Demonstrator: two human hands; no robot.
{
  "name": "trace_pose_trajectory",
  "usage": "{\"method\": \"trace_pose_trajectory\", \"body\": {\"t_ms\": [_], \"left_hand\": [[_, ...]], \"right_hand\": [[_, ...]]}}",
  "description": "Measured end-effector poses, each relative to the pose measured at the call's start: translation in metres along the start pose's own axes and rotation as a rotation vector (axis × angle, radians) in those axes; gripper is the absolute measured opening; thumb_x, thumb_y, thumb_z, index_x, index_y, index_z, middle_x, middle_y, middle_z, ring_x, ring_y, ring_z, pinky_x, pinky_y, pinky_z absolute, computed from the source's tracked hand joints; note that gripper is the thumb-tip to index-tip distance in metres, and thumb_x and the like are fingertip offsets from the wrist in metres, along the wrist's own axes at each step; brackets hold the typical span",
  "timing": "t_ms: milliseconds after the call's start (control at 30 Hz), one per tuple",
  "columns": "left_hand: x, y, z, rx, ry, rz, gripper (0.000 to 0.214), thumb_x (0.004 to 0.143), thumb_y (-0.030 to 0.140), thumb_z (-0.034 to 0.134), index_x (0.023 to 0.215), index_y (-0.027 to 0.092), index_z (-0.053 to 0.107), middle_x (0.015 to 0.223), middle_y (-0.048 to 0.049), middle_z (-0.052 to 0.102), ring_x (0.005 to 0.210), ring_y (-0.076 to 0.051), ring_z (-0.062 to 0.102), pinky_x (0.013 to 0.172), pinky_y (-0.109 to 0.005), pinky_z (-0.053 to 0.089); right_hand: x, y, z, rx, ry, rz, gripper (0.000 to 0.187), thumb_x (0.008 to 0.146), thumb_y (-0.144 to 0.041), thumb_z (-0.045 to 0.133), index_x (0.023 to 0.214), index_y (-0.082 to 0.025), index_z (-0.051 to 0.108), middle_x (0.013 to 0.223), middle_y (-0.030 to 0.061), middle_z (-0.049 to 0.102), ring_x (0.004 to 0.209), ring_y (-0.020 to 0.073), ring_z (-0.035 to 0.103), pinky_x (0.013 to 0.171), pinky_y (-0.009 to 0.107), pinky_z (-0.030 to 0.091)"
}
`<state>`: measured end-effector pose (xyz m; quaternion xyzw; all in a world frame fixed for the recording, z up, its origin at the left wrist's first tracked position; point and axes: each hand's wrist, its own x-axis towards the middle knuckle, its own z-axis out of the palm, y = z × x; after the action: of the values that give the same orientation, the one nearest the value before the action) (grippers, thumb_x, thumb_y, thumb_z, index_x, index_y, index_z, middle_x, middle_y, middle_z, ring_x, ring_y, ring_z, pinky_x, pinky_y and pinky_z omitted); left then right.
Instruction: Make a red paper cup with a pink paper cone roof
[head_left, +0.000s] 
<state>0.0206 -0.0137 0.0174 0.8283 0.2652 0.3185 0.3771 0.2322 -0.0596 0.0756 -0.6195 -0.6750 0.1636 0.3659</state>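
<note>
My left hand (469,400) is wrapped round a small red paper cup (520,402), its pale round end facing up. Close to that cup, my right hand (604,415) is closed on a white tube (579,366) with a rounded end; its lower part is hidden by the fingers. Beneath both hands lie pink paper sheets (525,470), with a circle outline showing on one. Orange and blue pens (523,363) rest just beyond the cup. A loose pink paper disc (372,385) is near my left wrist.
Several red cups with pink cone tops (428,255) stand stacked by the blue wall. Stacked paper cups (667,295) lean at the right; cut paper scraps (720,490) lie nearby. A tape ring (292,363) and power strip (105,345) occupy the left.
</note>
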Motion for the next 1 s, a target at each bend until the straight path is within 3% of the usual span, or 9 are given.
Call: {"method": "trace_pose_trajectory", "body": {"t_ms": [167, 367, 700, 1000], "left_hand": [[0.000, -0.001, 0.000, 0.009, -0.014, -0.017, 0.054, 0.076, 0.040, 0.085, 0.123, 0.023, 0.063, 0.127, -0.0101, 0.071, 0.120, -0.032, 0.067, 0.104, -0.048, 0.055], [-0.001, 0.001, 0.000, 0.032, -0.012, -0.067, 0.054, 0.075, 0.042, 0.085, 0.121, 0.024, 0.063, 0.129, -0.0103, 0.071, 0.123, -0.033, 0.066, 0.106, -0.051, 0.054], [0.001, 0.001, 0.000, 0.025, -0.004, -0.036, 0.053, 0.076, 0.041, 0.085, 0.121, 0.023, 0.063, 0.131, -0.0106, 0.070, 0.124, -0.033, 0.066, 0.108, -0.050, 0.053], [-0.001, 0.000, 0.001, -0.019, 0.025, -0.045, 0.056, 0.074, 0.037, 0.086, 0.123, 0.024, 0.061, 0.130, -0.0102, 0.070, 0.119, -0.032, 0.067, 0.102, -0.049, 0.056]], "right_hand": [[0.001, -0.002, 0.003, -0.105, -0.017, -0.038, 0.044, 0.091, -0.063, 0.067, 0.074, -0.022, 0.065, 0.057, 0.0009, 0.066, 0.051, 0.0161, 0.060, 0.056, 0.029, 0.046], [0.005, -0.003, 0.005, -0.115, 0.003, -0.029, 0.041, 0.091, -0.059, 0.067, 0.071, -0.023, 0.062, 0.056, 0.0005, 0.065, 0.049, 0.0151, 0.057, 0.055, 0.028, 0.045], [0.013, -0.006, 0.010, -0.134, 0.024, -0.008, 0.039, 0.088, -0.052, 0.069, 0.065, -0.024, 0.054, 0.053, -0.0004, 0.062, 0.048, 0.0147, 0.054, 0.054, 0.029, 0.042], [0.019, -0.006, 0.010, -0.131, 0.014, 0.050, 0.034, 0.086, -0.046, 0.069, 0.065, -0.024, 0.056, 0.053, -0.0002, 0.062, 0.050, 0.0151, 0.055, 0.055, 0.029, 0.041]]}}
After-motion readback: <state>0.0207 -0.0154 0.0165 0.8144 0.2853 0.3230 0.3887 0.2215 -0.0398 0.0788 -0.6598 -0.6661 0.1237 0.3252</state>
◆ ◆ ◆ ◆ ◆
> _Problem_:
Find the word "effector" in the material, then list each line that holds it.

> _Exercise solution_:
  "description": "Measured end-effector poses, each relative to the pose measured at the call's start: translation in metres along the start pose's own axes and rotation as a rotation vector (axis × angle, radians) in those axes; gripper is the absolute measured opening; thumb_x, thumb_y, thumb_z, index_x, index_y, index_z, middle_x, middle_y, middle_z, ring_x, ring_y, ring_z, pinky_x, pinky_y, pinky_z absolute, computed from the source's tracked hand joints; note that gripper is the thumb-tip to index-tip distance in metres, and thumb_x and the like are fingertip offsets from the wrist in metres, along the wrist's own axes at each step; brackets hold the typical span",
`<state>`: measured end-effector pose (xyz m; quaternion xyzw; all in a world frame fixed for the recording, z up, its origin at the left wrist's first tracked position; point and axes: each hand's wrist, its own x-axis towards the middle knuckle, its own z-axis out of the palm, y = z × x; after the action: of the values that give the same orientation, the one nearest the value before the action) (grippers, thumb_x, thumb_y, thumb_z, index_x, index_y, index_z, middle_x, middle_y, middle_z, ring_x, ring_y, ring_z, pinky_x, pinky_y and pinky_z omitted); left then right.

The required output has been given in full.